Comme le suggère son titre Cruising Bye, l’exposition d’Aline Bouvy au MACS se présente comme une maraude, au sens où il y est autant question de vagabondage sexuel et de patrouille policière que de chiens errants et de batifolages queer. À l’horizon de cette dérive poétique et transgressive se dessine l’utopie d’une sexualité fluide que l’artiste plasticienne assimile moins au militantisme pragmatique LGBT qu’à la critique permanente des codes esthétiques et hygiéniques par lesquels la société surveille nos corps et enferme leurs désirs.
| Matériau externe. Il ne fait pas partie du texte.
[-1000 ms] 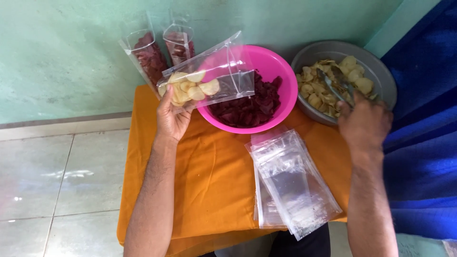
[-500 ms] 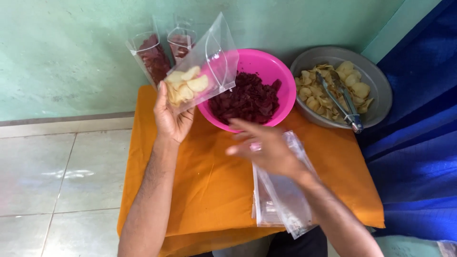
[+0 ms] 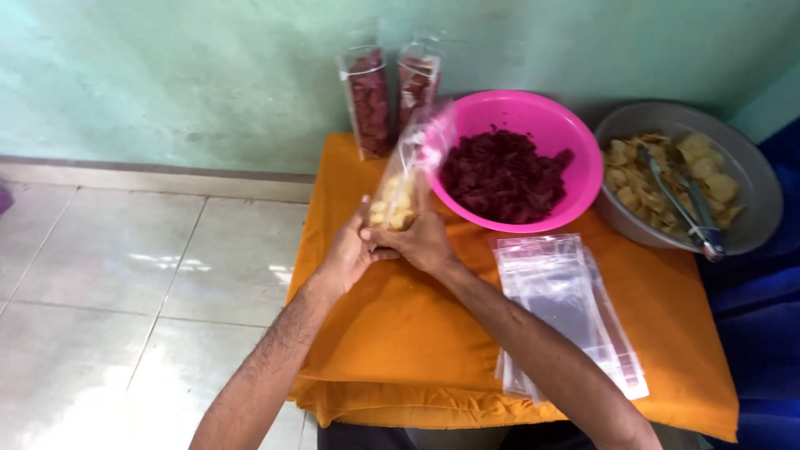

Anticipant la fin des inhibitions mortifères, sa démarche artistique procède à une érotisation décomplexée de notre milieu en y intégrant matériaux dépréciés, postures décadentes, territoires désaffectés et organes disqualifiés. Sa palette pluridisciplinaire, où alternent Plexiglas thermoformés, linoléums marquetés ou véhicules téléguidés, surprend le public par son atteinte au bon goût et sa désinvolture face aux tabous. Par ses références au Clarisme, une mystique transgenre fondée dans les années 1920 par l’artiste allemand Elisarion, Aline Bouvy revisite également la lente trajectoire utopique d’une culture en train de se détourner des modèles dominants du patriarcat et de l’hétéronormativité. Dépassant les normes de la morale bourgeoise et les bornes du politiquement correct, ses œuvres leur adressent même au passage un bye bye insolent, signe d’une mutation irréversible de la société. Véritable ode à la liberté, l’exposition Cruising Bye d’Aline Bouvy prend ainsi l’allure poétique d’une « parade sauvage » où se mêlent aussi bien un défilé de policiers androgynes (au son des sirènes) qu’un shabbat de sorcières (sous belladone).
Denis Gielen
Le travail d’Aline Bouvy interroge la manière dont nous traitons la production culturelle contemporaine et critique sans complaisance les normes et les valeurs que la société de consommation nous impose. Elle interroge et dénonce la manière dont les images que nous avons de nous-mêmes et de l’humanité sont déterminées par la morale et se réclame d’« une approche totalement subjective qui implique des négociations affectives avec l’abus de pouvoir ».
Dans cette perspective, elle essaie, non pas de se mettre en marge de la société, mais de traiter de manière faussement nonchalante des aspects de notre société souvent dénigrés ou considérés comme tabous, sales, ou de mauvais goût et d’intégrer ces éléments dans son processus créatif afin de se libérer de toute catégorisation. Elle scanne le corps humain, ses déjections et ses endroits les plus pudiquement tus ou cachés.